The 1996 edition improved the graphics yet further, and added lots of excellent new races – the camping level with the races over tents and between fearsome flames of the gas stove still fill me with dread, as do the solar cars on the Bunsen-burner-and-electric-conductor-equipped science lab level. Planes featured in a race through a nursery, and the treehouse level from the previous game was granted a three courses of its own, with your 4x4s struggling to survive over branch bridges, tiled roofs and a vicious jump across drainpipes.

By this point, 16-bit consoles were clearly creaking and ready to pass the baton to the next generation. With Micro Machines V3, the leap was made to the original PlayStation console. Although enjoyable, V3 failed to quite match its predecessors as issues with the inevitable transition to the third dimension introduced unnecessary layers of complexity.

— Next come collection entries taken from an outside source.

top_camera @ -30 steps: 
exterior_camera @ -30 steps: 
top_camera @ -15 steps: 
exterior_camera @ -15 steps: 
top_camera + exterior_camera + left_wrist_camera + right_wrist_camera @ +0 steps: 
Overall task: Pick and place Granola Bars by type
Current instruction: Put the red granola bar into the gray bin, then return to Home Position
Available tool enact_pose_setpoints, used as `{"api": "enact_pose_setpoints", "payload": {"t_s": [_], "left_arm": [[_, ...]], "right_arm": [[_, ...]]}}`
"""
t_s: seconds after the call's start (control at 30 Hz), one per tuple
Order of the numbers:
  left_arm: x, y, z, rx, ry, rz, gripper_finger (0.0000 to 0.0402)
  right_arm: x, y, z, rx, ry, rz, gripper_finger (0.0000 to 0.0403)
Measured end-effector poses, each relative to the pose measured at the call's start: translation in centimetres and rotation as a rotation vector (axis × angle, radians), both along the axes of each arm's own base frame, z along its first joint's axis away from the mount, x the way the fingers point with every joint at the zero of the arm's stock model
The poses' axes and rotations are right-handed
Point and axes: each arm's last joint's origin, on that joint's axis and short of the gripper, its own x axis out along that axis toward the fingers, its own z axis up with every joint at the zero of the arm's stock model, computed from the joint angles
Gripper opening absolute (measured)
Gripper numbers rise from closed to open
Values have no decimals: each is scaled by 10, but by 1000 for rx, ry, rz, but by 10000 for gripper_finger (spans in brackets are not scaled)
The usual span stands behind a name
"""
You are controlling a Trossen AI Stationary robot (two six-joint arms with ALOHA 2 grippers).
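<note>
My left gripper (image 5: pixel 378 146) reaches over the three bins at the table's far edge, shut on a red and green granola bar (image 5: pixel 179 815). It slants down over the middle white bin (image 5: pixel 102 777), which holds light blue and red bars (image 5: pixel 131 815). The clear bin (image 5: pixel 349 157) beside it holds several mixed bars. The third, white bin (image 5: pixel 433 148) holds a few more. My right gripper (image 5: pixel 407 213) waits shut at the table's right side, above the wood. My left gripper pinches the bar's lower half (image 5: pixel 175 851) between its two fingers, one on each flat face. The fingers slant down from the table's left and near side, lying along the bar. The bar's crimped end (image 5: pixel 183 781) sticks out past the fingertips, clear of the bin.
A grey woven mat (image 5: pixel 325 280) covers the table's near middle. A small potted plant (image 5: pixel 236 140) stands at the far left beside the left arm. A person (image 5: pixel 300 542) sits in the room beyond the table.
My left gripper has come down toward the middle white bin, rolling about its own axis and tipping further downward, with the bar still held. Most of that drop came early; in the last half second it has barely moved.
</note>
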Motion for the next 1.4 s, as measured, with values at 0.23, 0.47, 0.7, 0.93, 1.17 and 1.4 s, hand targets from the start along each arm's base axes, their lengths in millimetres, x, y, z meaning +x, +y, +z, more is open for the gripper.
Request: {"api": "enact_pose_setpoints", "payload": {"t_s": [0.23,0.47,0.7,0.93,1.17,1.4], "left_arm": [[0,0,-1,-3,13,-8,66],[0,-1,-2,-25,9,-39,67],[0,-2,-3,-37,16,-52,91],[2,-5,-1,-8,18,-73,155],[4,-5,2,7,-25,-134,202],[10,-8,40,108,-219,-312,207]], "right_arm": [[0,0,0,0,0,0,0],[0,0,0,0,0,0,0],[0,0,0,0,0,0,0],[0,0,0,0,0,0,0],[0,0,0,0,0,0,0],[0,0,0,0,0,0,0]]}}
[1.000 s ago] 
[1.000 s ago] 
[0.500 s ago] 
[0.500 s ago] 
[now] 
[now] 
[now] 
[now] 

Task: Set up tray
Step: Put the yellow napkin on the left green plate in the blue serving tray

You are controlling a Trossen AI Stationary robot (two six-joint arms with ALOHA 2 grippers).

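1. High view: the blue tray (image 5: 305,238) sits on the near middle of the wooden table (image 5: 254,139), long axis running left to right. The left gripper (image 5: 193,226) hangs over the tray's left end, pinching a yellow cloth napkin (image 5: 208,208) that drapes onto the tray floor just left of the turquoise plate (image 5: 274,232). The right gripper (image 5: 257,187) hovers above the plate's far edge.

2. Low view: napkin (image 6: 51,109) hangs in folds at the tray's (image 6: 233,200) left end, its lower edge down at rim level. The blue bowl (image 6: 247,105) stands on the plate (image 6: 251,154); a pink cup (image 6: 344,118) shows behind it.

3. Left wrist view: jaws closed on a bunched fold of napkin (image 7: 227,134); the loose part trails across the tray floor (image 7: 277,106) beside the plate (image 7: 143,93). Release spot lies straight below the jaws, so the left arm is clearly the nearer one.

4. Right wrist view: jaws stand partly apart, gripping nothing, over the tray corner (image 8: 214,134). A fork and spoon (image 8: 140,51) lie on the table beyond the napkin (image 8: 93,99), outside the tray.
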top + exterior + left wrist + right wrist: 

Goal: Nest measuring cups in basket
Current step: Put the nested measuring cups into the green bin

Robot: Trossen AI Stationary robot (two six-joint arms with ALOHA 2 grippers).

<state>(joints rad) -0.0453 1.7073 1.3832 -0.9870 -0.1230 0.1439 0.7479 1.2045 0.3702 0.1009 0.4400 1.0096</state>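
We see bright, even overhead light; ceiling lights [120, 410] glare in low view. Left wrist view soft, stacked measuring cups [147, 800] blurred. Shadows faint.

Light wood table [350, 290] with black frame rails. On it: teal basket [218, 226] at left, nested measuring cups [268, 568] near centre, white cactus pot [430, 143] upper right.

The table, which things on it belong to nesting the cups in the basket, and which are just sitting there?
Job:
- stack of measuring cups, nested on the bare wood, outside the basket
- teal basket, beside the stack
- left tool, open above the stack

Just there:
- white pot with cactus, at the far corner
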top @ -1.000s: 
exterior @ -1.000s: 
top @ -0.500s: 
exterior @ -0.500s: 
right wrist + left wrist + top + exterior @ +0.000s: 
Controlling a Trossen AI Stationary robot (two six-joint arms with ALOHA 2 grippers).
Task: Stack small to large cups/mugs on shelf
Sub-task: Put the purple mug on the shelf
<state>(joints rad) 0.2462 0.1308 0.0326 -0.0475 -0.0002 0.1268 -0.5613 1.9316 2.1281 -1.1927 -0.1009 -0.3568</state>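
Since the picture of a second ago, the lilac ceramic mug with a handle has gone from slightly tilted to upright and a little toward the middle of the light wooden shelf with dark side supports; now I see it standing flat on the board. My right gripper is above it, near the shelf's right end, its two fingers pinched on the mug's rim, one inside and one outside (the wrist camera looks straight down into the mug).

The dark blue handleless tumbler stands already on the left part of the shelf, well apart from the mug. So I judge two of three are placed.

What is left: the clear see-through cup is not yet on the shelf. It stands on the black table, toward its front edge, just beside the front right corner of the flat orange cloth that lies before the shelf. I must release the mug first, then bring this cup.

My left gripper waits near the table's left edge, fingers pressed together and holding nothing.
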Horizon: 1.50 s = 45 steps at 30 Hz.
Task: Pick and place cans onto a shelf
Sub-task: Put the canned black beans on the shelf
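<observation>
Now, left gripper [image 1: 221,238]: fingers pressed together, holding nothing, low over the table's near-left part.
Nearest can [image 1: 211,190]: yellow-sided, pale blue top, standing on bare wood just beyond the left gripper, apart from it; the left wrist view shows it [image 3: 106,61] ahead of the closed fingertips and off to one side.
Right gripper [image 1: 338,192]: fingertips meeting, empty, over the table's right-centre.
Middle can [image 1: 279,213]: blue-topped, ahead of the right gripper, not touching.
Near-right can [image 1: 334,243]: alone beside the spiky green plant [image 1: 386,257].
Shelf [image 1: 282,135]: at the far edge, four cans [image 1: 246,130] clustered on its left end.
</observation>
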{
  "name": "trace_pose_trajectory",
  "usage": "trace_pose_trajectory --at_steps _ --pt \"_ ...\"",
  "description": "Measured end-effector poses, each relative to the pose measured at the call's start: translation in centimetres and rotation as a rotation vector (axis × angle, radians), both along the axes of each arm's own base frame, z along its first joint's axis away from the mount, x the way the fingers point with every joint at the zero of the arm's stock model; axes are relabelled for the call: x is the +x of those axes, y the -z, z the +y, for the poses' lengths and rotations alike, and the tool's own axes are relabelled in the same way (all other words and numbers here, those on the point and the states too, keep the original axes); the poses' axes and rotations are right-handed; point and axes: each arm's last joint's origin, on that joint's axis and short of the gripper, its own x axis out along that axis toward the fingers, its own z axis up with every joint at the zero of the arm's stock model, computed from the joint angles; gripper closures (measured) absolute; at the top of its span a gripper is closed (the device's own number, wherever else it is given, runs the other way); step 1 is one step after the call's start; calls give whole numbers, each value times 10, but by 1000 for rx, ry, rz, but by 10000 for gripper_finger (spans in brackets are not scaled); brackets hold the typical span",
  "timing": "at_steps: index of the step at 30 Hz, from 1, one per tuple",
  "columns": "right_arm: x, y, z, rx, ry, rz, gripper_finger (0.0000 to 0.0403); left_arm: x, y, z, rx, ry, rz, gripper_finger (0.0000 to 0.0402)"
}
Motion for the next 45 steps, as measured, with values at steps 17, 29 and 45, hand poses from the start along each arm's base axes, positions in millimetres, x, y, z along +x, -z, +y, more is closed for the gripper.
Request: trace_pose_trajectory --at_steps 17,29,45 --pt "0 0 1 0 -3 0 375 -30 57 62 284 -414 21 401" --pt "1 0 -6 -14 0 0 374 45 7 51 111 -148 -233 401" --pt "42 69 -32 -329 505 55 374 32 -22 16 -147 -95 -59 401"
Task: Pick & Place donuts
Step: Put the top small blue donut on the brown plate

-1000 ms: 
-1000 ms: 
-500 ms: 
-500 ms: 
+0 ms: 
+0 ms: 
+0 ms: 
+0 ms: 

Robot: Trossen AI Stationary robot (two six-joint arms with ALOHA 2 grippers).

With early racing games there were two choices of perspective – the top down view of games like Micro Machines, or the Outrun-style ‘behind the car’ view. With the plethora of vehicles on display, Codemasters had taken the smart choice in choosing the top down view. However, with the advancement to 3D it was necessary to alter the camera angles on occasion, if for no better reason than to show off the graphical powers of the 32-bit machines.

This detracted from the simplicity that made the original games so compelling. You could easily find yourself distracted by the fancy new textures and three-dimensional obstacles, which could cause crucial delays in tight races. This incarnation was ported to the N64 with few alterations as Micro Machines 64 Turbo, where the same problems held true.

Soon after, the series began a decline in commercial fortunes that matched that of the toys. But somewhere in a corner of gaming history, when all the fancy graphics and official manufacturer’s licenses are stripped away, when all the exhaustive attempts at realism are woefully outdated, there will be a game that offers racing fun like no other, and the name of that game is Micro Machines.